A great way to get kids outdoors and adventuring is to introduce them to an All-Terrain Vehicle (ATV). With a bit of pre-purchase education, and some post-purchase parental supervision, you can create a love for safe riding that will last a lifetime. Before searching the want ads and dealerships for a new unit, here are a few tips to help instill the responsible use of ATVs.
When it comes to selecting an ATV, the choices may seem endless, but take solace knowing the major manufacturers have made the job of pairing the correctly sized ATV to your youth’s age, size and skill level easy for you.
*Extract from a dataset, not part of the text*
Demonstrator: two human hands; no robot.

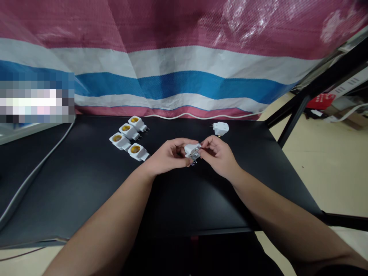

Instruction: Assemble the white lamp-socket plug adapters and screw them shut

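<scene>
Both my hands meet over the middle of the black table (86,191). My left hand (168,157) is closed around a white plug-in lamp socket (192,150), and my right hand (218,155) pinches the same socket from the right with fingertips. Its metal prongs point down toward me. To the left lie several white lamp sockets with yellow brass insides (128,138), set in a small cluster. One more white socket (220,128) lies alone just beyond my right hand.
A striped pink, white and blue tarp (184,69) hangs behind the table. A grey cable (37,170) runs across the left side and a white cable (184,116) along the back edge. A black metal frame (310,96) stands at right over the floor.
</scene>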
On every youth model ATV, minimum age rider ratings are listed on a safety warning label, which should be affixed to the bodywork in a location where it's easily visible. There are five minimum age categories tailored to riders (ages 6, 10, 12, 14 and 16).
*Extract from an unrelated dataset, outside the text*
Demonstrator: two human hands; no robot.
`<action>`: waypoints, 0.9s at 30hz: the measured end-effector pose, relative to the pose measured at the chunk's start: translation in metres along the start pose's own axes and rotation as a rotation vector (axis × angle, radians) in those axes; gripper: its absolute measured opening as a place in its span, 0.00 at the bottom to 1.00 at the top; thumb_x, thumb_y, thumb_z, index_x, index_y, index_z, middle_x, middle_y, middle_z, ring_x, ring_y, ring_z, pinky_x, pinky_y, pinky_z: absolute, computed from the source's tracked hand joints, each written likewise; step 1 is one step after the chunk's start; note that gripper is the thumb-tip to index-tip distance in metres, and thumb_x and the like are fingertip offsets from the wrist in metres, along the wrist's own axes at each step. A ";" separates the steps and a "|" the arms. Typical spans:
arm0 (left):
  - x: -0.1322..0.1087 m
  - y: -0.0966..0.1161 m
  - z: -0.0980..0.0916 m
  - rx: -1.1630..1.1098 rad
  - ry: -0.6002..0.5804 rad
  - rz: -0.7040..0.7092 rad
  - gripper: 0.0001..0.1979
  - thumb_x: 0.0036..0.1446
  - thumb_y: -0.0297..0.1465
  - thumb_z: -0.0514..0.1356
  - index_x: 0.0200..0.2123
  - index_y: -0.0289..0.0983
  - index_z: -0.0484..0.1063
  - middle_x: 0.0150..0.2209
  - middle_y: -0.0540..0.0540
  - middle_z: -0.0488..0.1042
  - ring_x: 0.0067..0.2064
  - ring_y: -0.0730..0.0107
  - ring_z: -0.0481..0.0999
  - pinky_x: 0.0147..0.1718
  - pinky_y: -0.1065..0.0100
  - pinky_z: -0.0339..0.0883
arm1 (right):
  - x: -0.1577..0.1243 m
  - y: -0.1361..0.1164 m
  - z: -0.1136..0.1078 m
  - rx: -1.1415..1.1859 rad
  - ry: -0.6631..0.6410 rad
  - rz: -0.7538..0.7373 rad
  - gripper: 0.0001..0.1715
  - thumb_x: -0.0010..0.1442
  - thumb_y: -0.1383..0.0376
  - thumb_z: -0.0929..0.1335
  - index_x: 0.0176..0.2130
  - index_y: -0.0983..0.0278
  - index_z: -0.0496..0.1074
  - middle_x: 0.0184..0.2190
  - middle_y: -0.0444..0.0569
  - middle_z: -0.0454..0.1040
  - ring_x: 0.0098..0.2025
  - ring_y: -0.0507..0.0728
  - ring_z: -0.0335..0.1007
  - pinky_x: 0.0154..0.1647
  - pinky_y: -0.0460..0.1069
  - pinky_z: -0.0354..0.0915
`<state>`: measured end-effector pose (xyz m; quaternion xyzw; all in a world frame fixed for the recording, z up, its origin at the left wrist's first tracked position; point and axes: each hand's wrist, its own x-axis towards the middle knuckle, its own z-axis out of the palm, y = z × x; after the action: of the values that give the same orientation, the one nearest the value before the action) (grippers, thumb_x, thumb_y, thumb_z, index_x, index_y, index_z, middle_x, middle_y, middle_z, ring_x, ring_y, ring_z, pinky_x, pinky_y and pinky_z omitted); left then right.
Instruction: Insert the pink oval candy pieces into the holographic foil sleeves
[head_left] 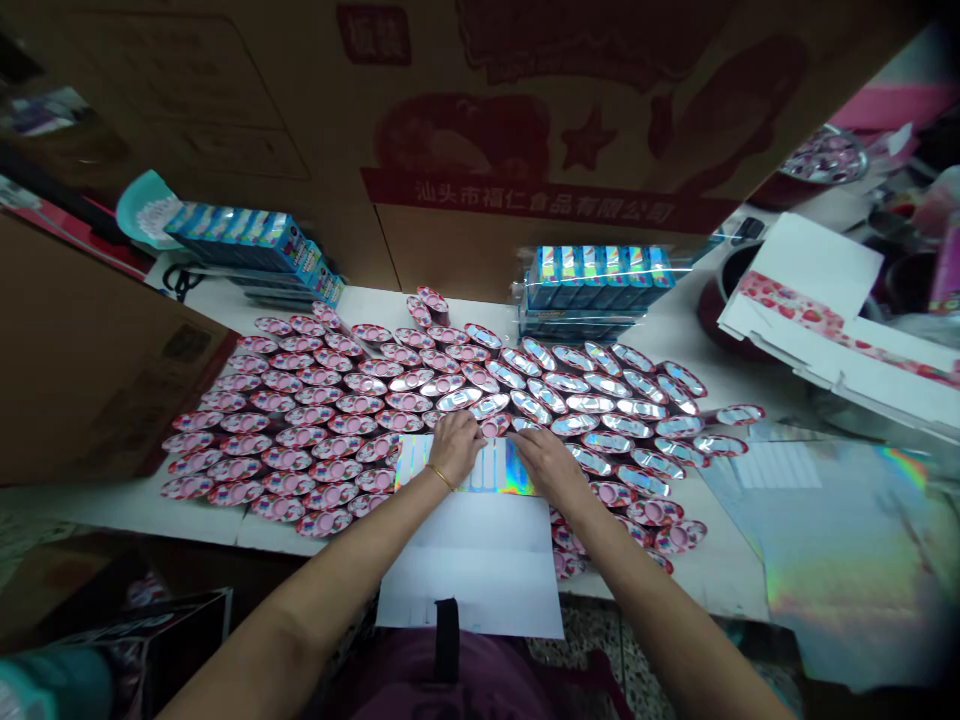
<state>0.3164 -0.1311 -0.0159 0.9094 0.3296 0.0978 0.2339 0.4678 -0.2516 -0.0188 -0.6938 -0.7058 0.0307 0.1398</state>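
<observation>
Extending forward, the left hand (454,448) and right hand (547,468) meet on a holographic sheet (504,468), grip unclear.

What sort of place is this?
Probably a small food-packing workshop. Rows of pink foil-lidded oval packs cover a white table, a carton overhead carries a Chinese food company's name, and shrink-wrapped blue boxes sit stacked beyond.

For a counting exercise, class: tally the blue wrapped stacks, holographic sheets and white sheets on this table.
Blue wrapped stacks: 2 (left, right)
Holographic sheets: 2 (centre, right)
White sheet: 1
Total: 5
</observation>
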 end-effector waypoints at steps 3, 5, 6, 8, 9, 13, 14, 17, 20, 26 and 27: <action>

Some states require riders to complete an approved safety course to operate an ATV, but even if they don’t, it’s best that both you and your child take an ATV safety class together to understand safe riding practices. There are a variety of online and hands-on ATV safety classes, and most are free or low cost. These classes teach you important safety tips, proper riding techniques, trail riding etiquette and basic ATV maintenance. Search the internet for these classes, visit your local dealer to inquire or call your local ATV club.
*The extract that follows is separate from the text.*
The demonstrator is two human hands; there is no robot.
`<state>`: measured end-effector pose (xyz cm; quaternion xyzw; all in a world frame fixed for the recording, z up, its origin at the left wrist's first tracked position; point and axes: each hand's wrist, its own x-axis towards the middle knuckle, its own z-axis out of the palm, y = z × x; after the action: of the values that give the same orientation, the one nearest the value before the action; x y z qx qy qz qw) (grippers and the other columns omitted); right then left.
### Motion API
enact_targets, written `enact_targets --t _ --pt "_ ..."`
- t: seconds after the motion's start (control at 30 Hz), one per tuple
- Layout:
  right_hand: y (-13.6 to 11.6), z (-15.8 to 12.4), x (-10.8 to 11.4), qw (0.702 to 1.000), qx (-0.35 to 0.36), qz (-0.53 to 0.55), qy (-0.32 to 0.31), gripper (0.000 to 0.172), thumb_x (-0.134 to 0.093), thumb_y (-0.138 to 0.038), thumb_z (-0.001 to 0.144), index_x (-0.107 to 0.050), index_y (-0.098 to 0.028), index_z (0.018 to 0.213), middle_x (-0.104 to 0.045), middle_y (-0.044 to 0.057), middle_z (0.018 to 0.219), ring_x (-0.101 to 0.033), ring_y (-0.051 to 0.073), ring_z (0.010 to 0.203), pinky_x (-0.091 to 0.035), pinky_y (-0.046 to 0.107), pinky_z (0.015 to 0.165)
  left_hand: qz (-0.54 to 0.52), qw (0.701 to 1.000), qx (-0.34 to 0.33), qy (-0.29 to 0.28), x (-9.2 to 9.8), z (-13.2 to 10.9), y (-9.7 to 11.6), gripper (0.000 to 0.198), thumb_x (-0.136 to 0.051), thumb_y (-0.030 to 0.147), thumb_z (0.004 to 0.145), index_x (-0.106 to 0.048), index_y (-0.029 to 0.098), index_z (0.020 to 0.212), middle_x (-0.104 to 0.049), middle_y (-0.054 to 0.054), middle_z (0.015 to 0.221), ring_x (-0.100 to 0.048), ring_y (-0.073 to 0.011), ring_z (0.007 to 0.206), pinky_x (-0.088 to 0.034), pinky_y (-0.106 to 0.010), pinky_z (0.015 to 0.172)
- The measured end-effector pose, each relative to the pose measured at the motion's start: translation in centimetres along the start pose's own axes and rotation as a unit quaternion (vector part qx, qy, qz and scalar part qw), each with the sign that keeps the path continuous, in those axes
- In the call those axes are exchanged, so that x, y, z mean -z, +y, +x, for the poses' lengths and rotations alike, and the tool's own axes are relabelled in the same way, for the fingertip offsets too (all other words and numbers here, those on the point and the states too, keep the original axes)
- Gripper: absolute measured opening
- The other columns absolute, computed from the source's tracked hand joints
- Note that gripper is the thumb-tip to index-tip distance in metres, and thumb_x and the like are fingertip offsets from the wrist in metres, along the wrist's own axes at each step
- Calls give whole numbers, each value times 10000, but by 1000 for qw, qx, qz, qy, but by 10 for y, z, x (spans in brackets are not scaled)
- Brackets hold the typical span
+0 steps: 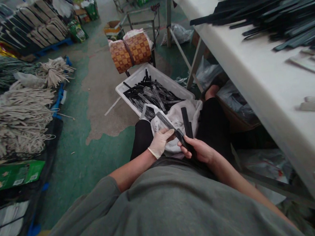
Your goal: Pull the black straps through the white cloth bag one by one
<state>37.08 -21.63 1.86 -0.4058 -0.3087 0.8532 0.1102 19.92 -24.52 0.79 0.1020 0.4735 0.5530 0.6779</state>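
My left hand (162, 140), in a pale glove, is closed on a clear plastic sleeve (165, 120) over my lap. A flat black strip (182, 137) lies partly at the sleeve's lower end. My bare right hand (198, 148) grips this strip, fingers wrapped round it. How far the strip sits inside the sleeve I cannot tell. Beside it, more black strips (186, 121) rest on a white cloth or bag (193, 110) across my thighs. Just ahead, a white plastic crate (177, 89) holds many black strips, some looking wrapped in clear plastic.
To my right, a white table (253, 80) carries a pile of black strips (274, 14) and some pale ones. A checkered cushion roll (130, 50) is behind the crate. Bundles of beige cords (19, 119) lie on the left. Plastic bags (231, 95) sit under the table.
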Motion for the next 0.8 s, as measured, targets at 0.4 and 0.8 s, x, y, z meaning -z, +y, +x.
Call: enact_targets --t 0.4,0.8 --pt "3 14 11 937 184 -63 291 350 -642 -545 770 -620 -196 782 -564 -11 564 -411 108 422 -366 253 414 -33 998 6 56 7 6 -4 380 -902 349 518 -682 123 732 -663 -27 728 -594 -116 658 -462 -267 727" --pt "-1 -27 -1 858 159 -449 194 443 -528 -539 849 -600 -184 593 -624 22 548 -566 160 537 -423 260 530 34 998 48 26 16 3 -10 504 -885 518 484 -637 115 658 -605 -19 656 -502 -80 551 -409 -242 572"
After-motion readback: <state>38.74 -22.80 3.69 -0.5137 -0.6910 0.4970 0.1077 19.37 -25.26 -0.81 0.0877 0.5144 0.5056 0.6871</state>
Riding an ATV has major benefits for kids, but like any sport, it also comes with risks. As a parent, you can make ATV riding safer by ensuring your child has the proper gear, and wears it every time he or she gets behind the handlebars. Most important, start by purchasing a safety-certified, properly fitting helmet with some form of eye protection (goggles or helmet face shield). Additional riding gear can be upgraded over time, but is most likely already in your home closet – over-the-ankle boots, gloves, long pants and a long sleeve shirt are a must.
By this point, your safe rider checklist should be dwindling and your child is getting anxious to ride! For brand new riders, start by practicing by reviewing the basic components of the ATV with the engine off. In the seated position, make sure their hands can reach the handlebars at all times and both feet reach the footrests. Practice squeezing the brake and throttle without glancing away from the path of travel until it becomes second nature. When it’s go-time, find a large, flat location to start off in without risk of hitting any stationary obstacles. As your child’s skills progress, add some safety cones to practice taking left and right corners.
There’s a big off-road world to explore via the seat of an ATV, and it can be extremely rewarding to share the adventures as a family. The barriers to getting started riding ATVs are easy to overcome when you get properly trained, wear the right gear and instill safe riding practices.